— AIM OF THE TASK —
Copy all lines below exactly as written. Leave pictures out.

[Start of Attachment]

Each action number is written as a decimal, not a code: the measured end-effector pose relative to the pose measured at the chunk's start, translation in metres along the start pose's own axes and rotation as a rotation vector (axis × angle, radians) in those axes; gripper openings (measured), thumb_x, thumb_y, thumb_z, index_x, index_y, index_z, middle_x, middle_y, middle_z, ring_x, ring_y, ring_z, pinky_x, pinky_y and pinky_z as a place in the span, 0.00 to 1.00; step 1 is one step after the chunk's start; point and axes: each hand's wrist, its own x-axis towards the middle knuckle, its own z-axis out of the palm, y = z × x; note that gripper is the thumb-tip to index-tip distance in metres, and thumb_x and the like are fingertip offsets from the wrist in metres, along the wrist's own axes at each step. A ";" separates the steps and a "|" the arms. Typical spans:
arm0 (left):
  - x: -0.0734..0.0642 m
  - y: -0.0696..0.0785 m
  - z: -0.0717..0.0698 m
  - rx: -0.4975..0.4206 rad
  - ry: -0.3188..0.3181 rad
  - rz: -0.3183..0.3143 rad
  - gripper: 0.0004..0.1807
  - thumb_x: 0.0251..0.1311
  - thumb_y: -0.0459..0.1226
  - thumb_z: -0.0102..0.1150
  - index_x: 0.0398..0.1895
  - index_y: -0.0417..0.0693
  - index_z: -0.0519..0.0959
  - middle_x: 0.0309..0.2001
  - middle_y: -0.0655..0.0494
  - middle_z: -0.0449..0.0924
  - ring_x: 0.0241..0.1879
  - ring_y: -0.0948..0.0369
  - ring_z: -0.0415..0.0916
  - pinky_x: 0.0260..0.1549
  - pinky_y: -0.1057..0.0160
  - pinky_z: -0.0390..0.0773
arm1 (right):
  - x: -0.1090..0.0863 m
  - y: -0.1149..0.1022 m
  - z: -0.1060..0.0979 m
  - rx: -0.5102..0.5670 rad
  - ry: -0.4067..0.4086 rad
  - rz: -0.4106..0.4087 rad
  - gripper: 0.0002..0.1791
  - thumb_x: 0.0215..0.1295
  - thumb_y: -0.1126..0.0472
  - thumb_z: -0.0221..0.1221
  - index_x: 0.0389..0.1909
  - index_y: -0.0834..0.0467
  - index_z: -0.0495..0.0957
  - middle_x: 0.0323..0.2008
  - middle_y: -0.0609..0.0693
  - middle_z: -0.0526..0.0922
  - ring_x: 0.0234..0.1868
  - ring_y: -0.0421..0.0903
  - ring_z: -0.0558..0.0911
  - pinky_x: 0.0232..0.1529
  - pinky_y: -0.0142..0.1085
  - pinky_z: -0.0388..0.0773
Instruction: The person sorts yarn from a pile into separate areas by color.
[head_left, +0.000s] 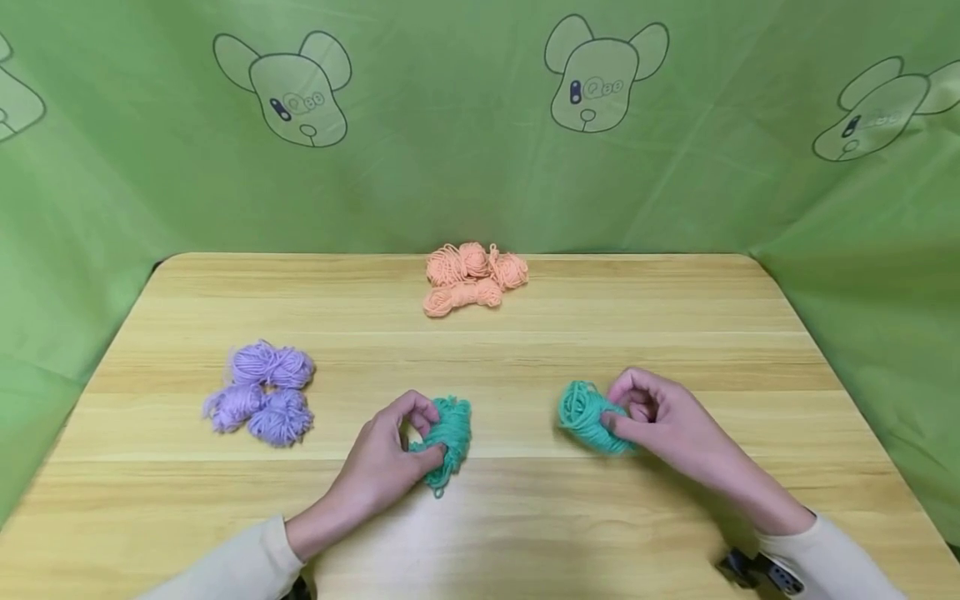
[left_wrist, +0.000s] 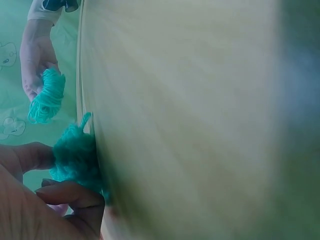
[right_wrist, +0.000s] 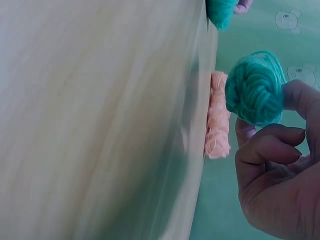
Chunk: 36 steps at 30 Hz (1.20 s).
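My left hand (head_left: 390,454) pinches a green yarn bundle (head_left: 452,437) between thumb and fingers, near the middle of the wooden table. In the left wrist view that green yarn bundle (left_wrist: 77,155) shows low against the tabletop, with a loose loop at its top. To the right, my right hand (head_left: 671,421) grips a second green yarn bundle (head_left: 588,417) by its right end. The right wrist view shows this green yarn bundle (right_wrist: 256,89) end-on, held off the tabletop between thumb and fingers.
Purple yarn bundles (head_left: 277,367) lie grouped on the left of the table (head_left: 525,533). At the back edge, several peach yarn bundles (head_left: 465,296) sit together. A green curtain (head_left: 465,183) with mouse-head drawings hangs behind and at both sides.
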 end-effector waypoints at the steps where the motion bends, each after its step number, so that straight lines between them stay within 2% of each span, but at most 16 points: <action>1: 0.000 0.000 0.000 -0.001 0.000 0.001 0.18 0.55 0.30 0.77 0.46 0.54 0.82 0.39 0.58 0.80 0.25 0.59 0.69 0.27 0.60 0.71 | 0.000 0.001 -0.002 0.003 0.010 -0.001 0.09 0.70 0.68 0.71 0.45 0.57 0.80 0.25 0.47 0.68 0.25 0.44 0.69 0.25 0.37 0.68; 6: 0.000 0.000 0.000 -0.007 -0.005 0.004 0.19 0.55 0.30 0.77 0.47 0.55 0.82 0.39 0.58 0.80 0.25 0.59 0.69 0.27 0.60 0.71 | -0.001 0.003 -0.010 -0.008 0.042 -0.006 0.15 0.71 0.69 0.69 0.57 0.58 0.83 0.33 0.50 0.80 0.30 0.44 0.76 0.29 0.34 0.74; 9: 0.000 0.000 0.000 -0.010 -0.009 0.001 0.18 0.56 0.31 0.76 0.46 0.55 0.82 0.39 0.58 0.80 0.25 0.59 0.69 0.27 0.60 0.71 | -0.003 0.003 -0.015 -0.032 0.071 0.011 0.18 0.72 0.68 0.69 0.61 0.58 0.85 0.33 0.49 0.81 0.31 0.44 0.76 0.28 0.34 0.73; 13: 0.000 0.001 0.000 -0.013 -0.014 -0.008 0.16 0.56 0.31 0.76 0.44 0.54 0.82 0.39 0.57 0.80 0.25 0.58 0.69 0.28 0.60 0.71 | -0.006 0.005 -0.021 -0.045 0.104 0.046 0.16 0.71 0.68 0.70 0.58 0.61 0.86 0.27 0.47 0.75 0.27 0.43 0.72 0.25 0.35 0.69; 16: 0.000 0.001 0.000 -0.011 -0.015 -0.012 0.15 0.56 0.31 0.76 0.43 0.54 0.82 0.39 0.57 0.80 0.26 0.58 0.69 0.28 0.60 0.71 | -0.007 0.006 -0.026 -0.043 0.119 0.062 0.15 0.71 0.69 0.69 0.56 0.63 0.86 0.26 0.46 0.76 0.26 0.42 0.73 0.25 0.33 0.70; 26: 0.001 0.000 0.000 -0.008 -0.020 -0.018 0.15 0.55 0.31 0.78 0.39 0.54 0.81 0.37 0.58 0.80 0.27 0.58 0.69 0.31 0.59 0.72 | -0.014 0.018 -0.044 -0.024 0.175 0.164 0.13 0.74 0.67 0.68 0.55 0.67 0.83 0.36 0.43 0.85 0.35 0.40 0.81 0.34 0.31 0.80; 32: 0.003 0.001 0.001 -0.016 -0.031 -0.018 0.14 0.56 0.31 0.78 0.38 0.53 0.82 0.36 0.58 0.80 0.26 0.58 0.69 0.30 0.59 0.71 | -0.019 0.030 -0.057 -0.027 0.194 0.188 0.09 0.76 0.66 0.67 0.52 0.65 0.83 0.38 0.41 0.86 0.38 0.38 0.83 0.38 0.29 0.80; 36: 0.003 0.001 0.002 -0.016 -0.037 -0.015 0.13 0.56 0.31 0.78 0.38 0.53 0.82 0.36 0.58 0.80 0.26 0.58 0.69 0.30 0.59 0.72 | -0.021 0.036 -0.067 -0.081 0.191 0.222 0.11 0.77 0.60 0.67 0.52 0.63 0.83 0.39 0.40 0.86 0.39 0.38 0.82 0.38 0.31 0.79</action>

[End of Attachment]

— EXERCISE RESPONSE —
Each action number is written as a decimal, not a code: the measured end-effector pose relative to the pose measured at the chunk's start, translation in metres along the start pose's own axes and rotation as a rotation vector (axis × angle, radians) in those axes; gripper openings (measured), thumb_x, thumb_y, thumb_z, index_x, index_y, index_z, middle_x, middle_y, middle_z, ring_x, ring_y, ring_z, pinky_x, pinky_y and pinky_z as a place in the span, 0.00 to 1.00; step 1 is one step after the chunk's start; point and axes: each hand's wrist, its own x-axis towards the middle knuckle, its own z-axis out of the palm, y = z × x; note that gripper is the thumb-tip to index-tip distance in metres, and thumb_x and the like are fingertip offsets from the wrist in metres, along the wrist's own axes at each step. A ";" separates the steps and a "|" the arms. Typical spans:
arm0 (left):
  - x: -0.0734..0.0642 m
  - y: -0.0696..0.0785 m
  - z: -0.0717..0.0698 m
  - rx: -0.4975..0.4206 rad
  - ry: -0.3188..0.3181 rad
  - rz: -0.3183..0.3143 rad
  - gripper: 0.0004..0.1807
  - thumb_x: 0.0251..0.1311
  - thumb_y: -0.0459..0.1226
  - thumb_z: -0.0102..0.1150
  - index_x: 0.0398..0.1895
  - index_y: -0.0417..0.0693
  - index_z: -0.0519..0.0959
  - middle_x: 0.0309..0.2001
  - middle_y: -0.0655..0.0494
  - middle_z: -0.0449..0.0924
  - ring_x: 0.0241..0.1879
  - ring_y: -0.0948..0.0369
  - ring_z: -0.0415..0.0916
  - pinky_x: 0.0260..0.1549
  - pinky_y: -0.1057..0.0160
  - pinky_z: -0.0390..0.0773
arm1 (right):
  - x: -0.1090..0.0863 m
  - y: -0.1149..0.1022 m
  - z: -0.1060..0.0979 m
  - rx: -0.5102..0.5670 rad
  - ry: -0.4067..0.4086 rad
  - rz: -0.4106..0.4087 rad
  - gripper: 0.0002..0.1791
  - thumb_x: 0.0215..0.1295
  - thumb_y: -0.1126..0.0472
  - thumb_z: -0.0221..0.1221
  - index_x: 0.0389..0.1909
  - index_y: -0.0834..0.0467
  - index_z: -0.0495..0.0957
  - middle_x: 0.0323..0.2008
  - middle_y: -0.0609..0.0693
  - middle_z: -0.0526..0.0922
  - ring_x: 0.0234..0.1868
  - ring_y: -0.0421..0.0903
  - ring_z: -0.0558..0.0911
  - pinky_x: 0.0232..0.1529
  - pinky_y: -0.0142..0.1085
  - pinky_z: -0.0388..0.0773
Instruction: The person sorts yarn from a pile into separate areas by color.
[head_left, +0.000s] 
[left_wrist, +0.000s] 
[right_wrist, +0.000s] 
Chunk: 36 steps at 30 Hz (1.20 s).
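My left hand (head_left: 390,454) pinches a green yarn bundle (head_left: 452,437) between thumb and fingers, near the middle of the wooden table. In the left wrist view that green yarn bundle (left_wrist: 77,155) shows low against the tabletop, with a loose loop at its top. To the right, my right hand (head_left: 671,421) grips a second green yarn bundle (head_left: 588,417) by its right end. The right wrist view shows this green yarn bundle (right_wrist: 256,89) end-on, held off the tabletop between thumb and fingers.
Purple yarn bundles (head_left: 277,367) lie grouped on the left of the table (head_left: 525,533). At the back edge, several peach yarn bundles (head_left: 465,296) sit together. A green curtain (head_left: 465,183) with mouse-head drawings hangs behind and at both sides.
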 end-effector waypoints at the steps where the motion bends, each after its step number, so that straight lines between them stay within 2% of each span, but at most 16 points: <action>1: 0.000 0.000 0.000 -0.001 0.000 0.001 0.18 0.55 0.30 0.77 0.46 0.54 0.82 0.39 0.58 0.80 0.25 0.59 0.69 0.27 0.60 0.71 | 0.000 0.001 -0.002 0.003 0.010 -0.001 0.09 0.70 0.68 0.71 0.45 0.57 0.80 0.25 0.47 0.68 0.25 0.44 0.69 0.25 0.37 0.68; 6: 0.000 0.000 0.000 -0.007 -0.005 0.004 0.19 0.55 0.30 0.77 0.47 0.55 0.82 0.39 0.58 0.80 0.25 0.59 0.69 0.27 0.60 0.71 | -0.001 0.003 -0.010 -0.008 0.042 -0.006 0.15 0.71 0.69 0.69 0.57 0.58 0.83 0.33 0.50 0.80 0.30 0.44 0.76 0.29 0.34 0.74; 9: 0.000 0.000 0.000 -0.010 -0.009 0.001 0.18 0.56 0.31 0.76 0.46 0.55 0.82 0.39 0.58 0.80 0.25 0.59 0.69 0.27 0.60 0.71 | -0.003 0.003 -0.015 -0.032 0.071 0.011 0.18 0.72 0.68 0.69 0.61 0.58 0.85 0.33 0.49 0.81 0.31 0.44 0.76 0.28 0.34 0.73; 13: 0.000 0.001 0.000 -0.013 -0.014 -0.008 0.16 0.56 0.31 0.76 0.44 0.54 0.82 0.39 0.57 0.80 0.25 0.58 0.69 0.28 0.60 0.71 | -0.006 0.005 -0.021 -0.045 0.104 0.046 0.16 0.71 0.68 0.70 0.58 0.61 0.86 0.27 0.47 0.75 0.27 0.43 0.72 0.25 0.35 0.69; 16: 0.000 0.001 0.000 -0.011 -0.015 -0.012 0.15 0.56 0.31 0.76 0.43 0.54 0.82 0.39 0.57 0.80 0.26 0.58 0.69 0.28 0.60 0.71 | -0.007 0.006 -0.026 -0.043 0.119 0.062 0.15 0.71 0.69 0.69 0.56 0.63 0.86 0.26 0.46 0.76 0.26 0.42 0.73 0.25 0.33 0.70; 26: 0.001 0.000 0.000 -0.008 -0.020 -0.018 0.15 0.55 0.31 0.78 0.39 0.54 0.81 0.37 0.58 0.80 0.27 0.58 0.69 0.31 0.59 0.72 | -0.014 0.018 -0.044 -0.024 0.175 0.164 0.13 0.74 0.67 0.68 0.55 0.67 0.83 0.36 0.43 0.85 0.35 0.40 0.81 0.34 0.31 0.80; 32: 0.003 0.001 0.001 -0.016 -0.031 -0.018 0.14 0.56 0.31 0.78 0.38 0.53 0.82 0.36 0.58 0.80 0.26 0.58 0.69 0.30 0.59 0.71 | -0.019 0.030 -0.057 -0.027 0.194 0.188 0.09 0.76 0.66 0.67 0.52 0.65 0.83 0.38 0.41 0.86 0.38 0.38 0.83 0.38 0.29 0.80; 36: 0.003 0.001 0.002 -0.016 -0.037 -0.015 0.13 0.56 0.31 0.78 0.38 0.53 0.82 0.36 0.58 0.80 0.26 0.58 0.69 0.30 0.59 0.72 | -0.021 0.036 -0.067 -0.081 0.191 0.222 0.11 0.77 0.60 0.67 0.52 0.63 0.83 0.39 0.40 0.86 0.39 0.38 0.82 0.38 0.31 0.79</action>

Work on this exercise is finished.